Parmi la pléthore d’actions judiciaires gravitant autours de la société Père Noël (Cédric Manara, "Les risques juridiques liés à internet, chantés par Tino Rossi", Juriscom.net, 26 février 2003), une décision (TGI Lons le Saunier, Pere-Noel.fr c/ Aricia, 14 janvier 2003, Expertises n° 268 p. 112) présentait l’intérêt d’être la première à prononcer la nullité d’une marque en raison des droits antérieurs attachés à un nom de domaine. Enfin les noms de domaine cessaient d’être à la merci des marques, signes distinctifs redoutables d’efficacité !
Pourtant dans cette affaire, la chronologie des faits, les relations entre les parties, la multiplicité et la nature juridique plutôt variée des signes distinctifs en cause de part et d’autre permettaient difficilement au jugement rendu par le Tribunal de grande instance de Lons Le Saunier de rayonner de la clarté qui l’autorise à faire jurisprudence.

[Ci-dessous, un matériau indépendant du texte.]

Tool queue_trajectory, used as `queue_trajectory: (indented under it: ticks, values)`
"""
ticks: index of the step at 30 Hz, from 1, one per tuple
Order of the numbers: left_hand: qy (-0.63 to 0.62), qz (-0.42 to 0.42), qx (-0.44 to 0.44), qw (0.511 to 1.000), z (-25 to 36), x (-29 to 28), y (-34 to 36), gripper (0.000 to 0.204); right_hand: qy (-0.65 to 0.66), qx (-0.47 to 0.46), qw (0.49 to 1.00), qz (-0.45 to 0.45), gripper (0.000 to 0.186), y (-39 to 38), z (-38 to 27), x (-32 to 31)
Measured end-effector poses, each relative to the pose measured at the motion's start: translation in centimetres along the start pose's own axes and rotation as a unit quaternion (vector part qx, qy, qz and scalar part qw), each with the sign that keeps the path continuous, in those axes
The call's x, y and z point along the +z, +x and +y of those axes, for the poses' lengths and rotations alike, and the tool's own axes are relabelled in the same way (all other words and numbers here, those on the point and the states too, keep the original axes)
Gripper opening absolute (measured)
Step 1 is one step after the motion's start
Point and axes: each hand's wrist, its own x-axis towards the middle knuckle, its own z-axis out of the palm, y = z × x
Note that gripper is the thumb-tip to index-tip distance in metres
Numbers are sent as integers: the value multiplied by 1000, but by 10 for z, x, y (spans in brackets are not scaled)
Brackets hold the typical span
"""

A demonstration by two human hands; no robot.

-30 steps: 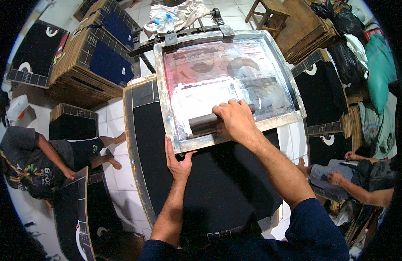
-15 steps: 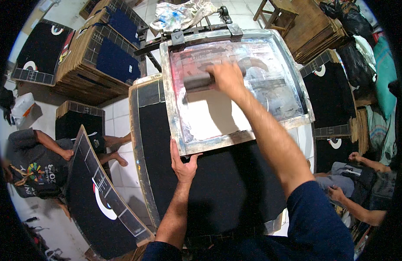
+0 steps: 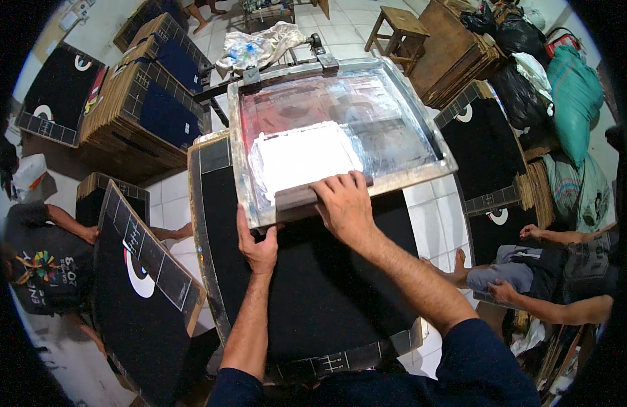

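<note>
the scraper [image 3: 296, 198] is now back at the near rail of the frame [image 3: 244, 169]; half a second ago it was over the far part of the mesh [image 3: 395, 142]. white paint [image 3: 306, 159] shows as a bright patch just far of it. reads as the near end of one pull; can't tell how much paint got through, the frame hides what's under it.

right hand [image 3: 346, 210]: fingers bent over the scraper, gripping it; thumb hidden. left hand [image 3: 257, 247]: thumb and fingers apart around the frame's near-left corner, pinching it.

surface: black cloth [image 3: 327, 285] lies on a board [image 3: 206, 261], frame over its far part. can't tell if frame and cloth touch. clamps [image 3: 249, 79] on the far rail, stained rag [image 3: 262, 46] beyond.

room: left, a co-worker [image 3: 45, 258] holds a tilted panel [image 3: 161, 244] with a white curved print; board stack [image 3: 120, 108] farther off. right, a seated person [image 3: 557, 271], green sack [image 3: 574, 102] beyond. stool [image 3: 398, 30] far right on white tiles [image 3: 428, 210].
</note>
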Motion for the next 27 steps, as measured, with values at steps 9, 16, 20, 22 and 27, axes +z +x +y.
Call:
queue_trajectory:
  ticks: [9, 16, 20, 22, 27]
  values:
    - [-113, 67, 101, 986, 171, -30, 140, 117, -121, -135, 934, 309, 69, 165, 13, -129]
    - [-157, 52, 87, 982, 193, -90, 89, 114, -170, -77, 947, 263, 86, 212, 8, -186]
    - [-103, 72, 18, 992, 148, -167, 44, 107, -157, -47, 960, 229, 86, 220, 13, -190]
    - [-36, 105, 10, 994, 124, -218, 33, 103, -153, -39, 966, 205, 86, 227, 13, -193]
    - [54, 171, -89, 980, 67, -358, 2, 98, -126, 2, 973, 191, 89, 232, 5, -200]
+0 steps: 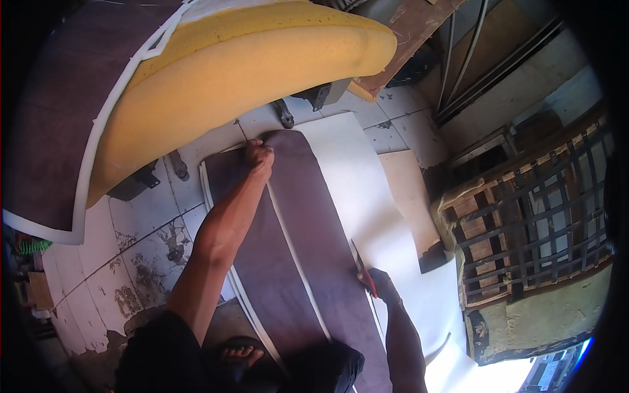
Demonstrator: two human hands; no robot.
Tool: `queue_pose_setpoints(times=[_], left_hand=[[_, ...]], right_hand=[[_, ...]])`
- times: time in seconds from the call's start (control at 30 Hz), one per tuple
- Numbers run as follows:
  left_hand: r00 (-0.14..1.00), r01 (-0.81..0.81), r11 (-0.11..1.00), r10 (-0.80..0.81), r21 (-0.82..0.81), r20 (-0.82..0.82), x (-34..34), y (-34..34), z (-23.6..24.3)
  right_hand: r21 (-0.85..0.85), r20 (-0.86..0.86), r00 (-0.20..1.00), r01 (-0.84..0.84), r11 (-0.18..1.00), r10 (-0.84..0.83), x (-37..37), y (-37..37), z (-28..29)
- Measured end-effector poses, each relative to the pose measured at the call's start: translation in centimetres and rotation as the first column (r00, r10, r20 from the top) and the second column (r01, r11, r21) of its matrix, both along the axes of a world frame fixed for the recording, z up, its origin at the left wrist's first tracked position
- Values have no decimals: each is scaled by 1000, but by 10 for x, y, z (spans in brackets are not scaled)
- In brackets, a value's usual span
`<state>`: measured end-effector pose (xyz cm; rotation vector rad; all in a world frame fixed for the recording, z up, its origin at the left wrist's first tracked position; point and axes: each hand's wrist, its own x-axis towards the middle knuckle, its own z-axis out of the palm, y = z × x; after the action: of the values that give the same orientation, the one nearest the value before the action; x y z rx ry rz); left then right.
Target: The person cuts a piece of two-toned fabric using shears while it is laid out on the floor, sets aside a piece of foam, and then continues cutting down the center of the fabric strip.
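Dark brown upholstery material [304, 190] with pale seam-like strips lies lengthwise in front of me, its lower part near my knee. My left hand [260, 154] is closed on its far end, the fingers bunching the edge. At the right edge of the brown piece, my right hand [381, 285] grips scissors [370, 284] with red handles. Their narrow blades point away from me, along the line where the brown meets a white sheet [354, 157]. This sheet spreads under and to the right of the brown material. Whether the blades are parted is too small to tell.
A large yellow foam cushion [255, 72] with brown, white-edged covering [56, 124] fills the far left. To the right stands a wooden frame with woven dark straps [524, 219]. Tan board [409, 190] lies beside the white sheet. The floor has worn white tiles [144, 203].
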<state>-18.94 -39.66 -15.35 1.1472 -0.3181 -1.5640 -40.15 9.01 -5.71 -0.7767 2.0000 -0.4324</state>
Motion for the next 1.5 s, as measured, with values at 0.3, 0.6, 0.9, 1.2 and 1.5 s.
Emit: queue_pose_setpoints(times=[0.3, 0.6, 0.9, 1.2, 1.5], left_hand=[[965, 220, 902, -144, -373, 221, 15, -2, 13], [433, 474, 868, -83, -149, 897, 23, 6, 20], [-433, 778, 558, 144, 288, 890, -13, 121, 56], [-487, 763, 550, 146, 338, 861, -16, 101, 43], [-504, 785, 506, 188, 357, 843, -13, 61, 44]], right_hand=[[-125, 234, 969, 110, 986, -78, -14, 9, -14], [-169, 113, 994, 21, 985, -2, -18, 11, -27], [-237, 241, 970, 57, 970, 2, -23, -2, -2], [-57, 170, 979, -100, 993, 108, -27, -37, 12], [-45, 97, 992, -76, 996, 80, -18, -78, 16]])
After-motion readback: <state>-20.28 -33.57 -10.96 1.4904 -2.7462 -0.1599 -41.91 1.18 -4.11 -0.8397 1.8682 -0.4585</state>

Il fallait pour cela attendre l’intervention – un peu loupée pour le coup – d’une consoeur de Madame Soleil.
Madame B. S., titulaire de la marque "Provoyance la solution immédiate" exerce son activité notamment au travers du site <provoyance.fr>. Comme la vision, dans son navigateur, d’un site concurrent accessible par les noms de domaine <provoyance.com> et <pro-voyance.com> a suscité son ire, elle en assigne le titulaire en contrefaçon, invoquant l’imitation de sa marque.
Le défendeur, la société TI System, formule de son côté une demande reconventionnelle en nullité de la marque de Madame B. S. exposant, preuves à l’appui, que l’enregistrement de ses noms de domaine et l’exploitation de son site étaient antérieurs au dépôt de la marque et à l’enregistrement du nom de domaine <provoyance.fr>.

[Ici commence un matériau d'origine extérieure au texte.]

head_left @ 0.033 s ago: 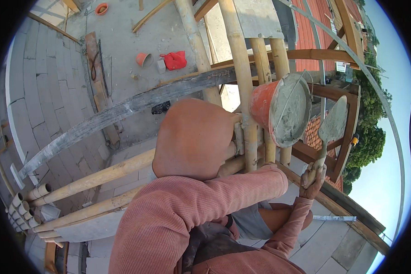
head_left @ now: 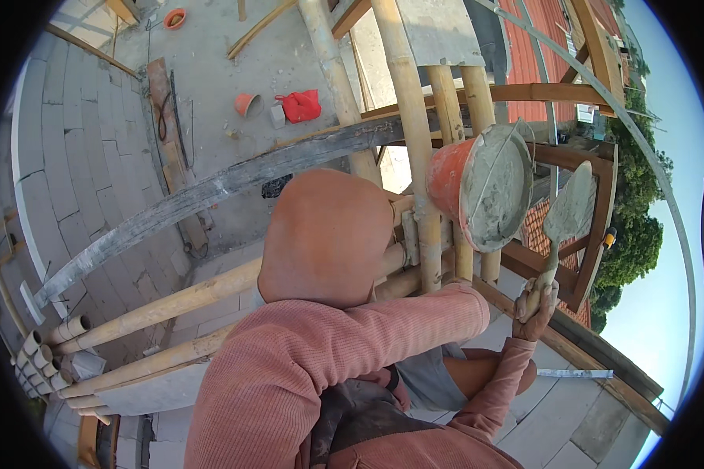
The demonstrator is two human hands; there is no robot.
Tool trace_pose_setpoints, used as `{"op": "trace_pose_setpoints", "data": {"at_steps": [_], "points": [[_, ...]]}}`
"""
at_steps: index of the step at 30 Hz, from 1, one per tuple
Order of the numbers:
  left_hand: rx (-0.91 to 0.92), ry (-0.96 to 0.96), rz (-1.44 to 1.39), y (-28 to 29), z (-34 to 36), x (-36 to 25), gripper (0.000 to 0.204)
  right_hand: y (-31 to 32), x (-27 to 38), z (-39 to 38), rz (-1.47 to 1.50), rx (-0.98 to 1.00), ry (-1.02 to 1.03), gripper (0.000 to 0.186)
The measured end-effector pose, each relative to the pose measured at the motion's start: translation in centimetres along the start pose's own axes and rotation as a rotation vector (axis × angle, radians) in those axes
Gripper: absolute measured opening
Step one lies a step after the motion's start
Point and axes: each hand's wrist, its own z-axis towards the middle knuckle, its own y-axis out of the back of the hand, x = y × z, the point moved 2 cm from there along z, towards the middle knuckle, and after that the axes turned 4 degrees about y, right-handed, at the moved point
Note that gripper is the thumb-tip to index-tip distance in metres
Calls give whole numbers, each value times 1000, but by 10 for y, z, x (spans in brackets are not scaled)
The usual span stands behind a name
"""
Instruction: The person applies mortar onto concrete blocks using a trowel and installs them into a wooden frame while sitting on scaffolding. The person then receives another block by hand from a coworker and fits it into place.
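Observation:
My right hand [head_left: 536, 311] is closed round the handle of a mortar-smeared trowel [head_left: 569, 205]. The blade points up and away, just right of an orange bucket [head_left: 448, 180] of wet grey mortar [head_left: 494, 195]. The bucket sits by upright bamboo poles, and its wire handle stretches across the opening. My left arm, in a pink sleeve [head_left: 399, 320], reaches across to the right. Its cuff ends below the bucket, and the left hand's fingers are hidden there. A bare knee [head_left: 328, 234] rises beyond the sleeve.
Bamboo poles [head_left: 172, 305] run to the left, under a curved grey beam [head_left: 211, 184]. Below lies a concrete floor [head_left: 211, 47] with a small orange bucket [head_left: 248, 105] and a red bag [head_left: 300, 106]. Light block walls [head_left: 78, 156] stand left. Timber framing [head_left: 598, 227] borders the right.
The trowel blade and the bent knee have shifted very slightly left. The right hand keeps its grip, and the bucket stays in place.

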Motion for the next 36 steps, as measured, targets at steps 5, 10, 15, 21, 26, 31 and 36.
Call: {"op": "trace_pose_setpoints", "data": {"at_steps": [5,10,15,21,26,31,36], "points": [[64,58,-25,-32,-7,12,31,-15,-2,-9,-17,-39,-8,24],[145,104,7,-53,-9,17,32,-12,-2,-13,-138,-159,-71,21],[217,146,51,-66,-7,20,32,-23,11,-16,-77,-229,-109,21],[273,207,64,-80,-10,28,33,-25,25,-14,-63,-95,-105,35],[309,251,128,-91,3,35,33,-15,10,-10,-147,-79,-44,35],[241,236,56,-103,4,47,34,-18,15,-10,-57,-91,-147,33],[374,297,113,-93,5,47,50,-14,17,-9,-34,-98,-139,32]]}}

Le moyen de défense est pertinent puisque, de façon concordante, plusieurs décisions ont considéré que lorsque le nom de domaine est distinctif, sa protection peut être admise à la condition d’en démontrer l’exploitation effective et publique.
Ce critère permet en l’espèce la mise en œuvre des dispositions de l’article L. 711-4 du Code de la propriété intellectuelle, lequel énonce de façon non limitative (donc sans exclure les noms de domaine) les droits antérieurs auxquels une marque ne saurait porter atteinte.
Ainsi, selon les juges [Legalis.net], le dépôt de la marque "Pro-voyance la solution immédiate" « a porté atteinte aux droits antérieurs de la société TI System que celle-ci tient de l’enregistrement et de l’exploitation des noms de domaine <pro-voyance.com> et <provoyance.com> ». L’exploitation du nom de domaine <provoyance.fr> caractérise, quant à elle, des actes de concurrence déloyale à l’égard des noms de domaine antérieurs de la société TI System.
Le tribunal prononce en conséquence la nullité de la marque, la radiation du nom de domaine de la demanderesse et la condamne au versement de 3 500 euros à titre de dommages et intérêts.